Journal · 03 / Quantum Computing
The investor's quantum reading
An honest reckoning with where quantum computing actually is in 2026, what the next milestones look like, and where the durable value is most likely to sit.
Quantum computing is the technology investors are most likely to miss, and the most likely to be wrong about if they don’t. The field’s commercial timeline is genuinely longer than the median venture window, but the platforms and intellectual property staked out before commercial relevance arrives will define who participates when it does.
This is an attempt at an honest read.
What is actually true today
There are roughly five hardware modalities competing for primacy: superconducting (IBM, Google, Rigetti), trapped-ion (IonQ, Quantinuum), neutral-atom (QuEra, Atom Computing, Pasqal), photonic (PsiQuantum, Xanadu), and silicon-spin (Intel, several research-stage groups). Each has trade-offs in coherence time, gate fidelity, connectivity, and manufacturability. None has clearly won.
The single most important number in the field right now is the logical qubit count, not the physical qubit count. A logical qubit — one error-corrected unit of quantum information — currently requires somewhere between several hundred and several thousand physical qubits depending on the architecture and the target error rate. The major players are demonstrating their first few logical qubits this year. The threshold at which useful problems become tractable is somewhere between one hundred and a few thousand logical qubits, depending on the algorithm. We are an order of magnitude away on the optimistic end.
This is meaningful. It means that current quantum hardware does not yet do useful work, and won’t for several more years. It also means that the engineering gap between today and that point is well- understood and decreasing.
Where useful problems live
When the hardware arrives, the first applications are likely to cluster in four areas:
- Quantum chemistry and materials science. Simulating molecular behaviour is the original motivating use case and remains the most defensible. Catalyst design, battery chemistry, and drug discovery all sit downstream.
- Optimisation. Logistics, portfolio construction, and certain classes of scheduling problems where classical approximations leave value on the table.
- Machine learning. Quantum-enhanced training and sampling for specific model classes; this is the noisiest area and the one most prone to overclaiming.
- Cryptanalysis. The reason every government and every serious institution is running a post-quantum cryptography migration right now.

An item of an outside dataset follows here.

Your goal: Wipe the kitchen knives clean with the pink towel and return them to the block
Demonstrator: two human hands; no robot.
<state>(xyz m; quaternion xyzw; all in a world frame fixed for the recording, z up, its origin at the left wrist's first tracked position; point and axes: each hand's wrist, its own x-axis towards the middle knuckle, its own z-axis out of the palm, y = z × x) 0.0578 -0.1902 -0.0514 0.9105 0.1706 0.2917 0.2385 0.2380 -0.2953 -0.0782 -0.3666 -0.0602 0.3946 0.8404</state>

The post-quantum cryptography deadline is the most underrated near-term consequence of the field, because it is happening now, regardless of when working hardware actually arrives. NIST standardisation has shipped, regulators are issuing transition timelines, and companies that have not begun migrating their identity, signing, and TLS infrastructure are building risk that compounds quietly.
What we look at
We watch the hardware roadmaps for early signs of an architectural favourite without committing to one prematurely. We are interested in the layer above the hardware — error correction, compilers, libraries, the developer experience — because the firm that owns the abstraction layer when the hardware finally lands captures disproportionate value. We pay particular attention to post-quantum cryptography and the firms helping organisations through the migration; this is real work that has to happen on a calendar that does not depend on quantum hardware existing yet.
The single biggest mistake an investor can make in quantum is to treat it as either imminent or imaginary. It is neither. It is a ten-to-fifteen-year programme with a known shape, known milestones, and a small number of firms quietly accumulating the IP that will matter when it arrives.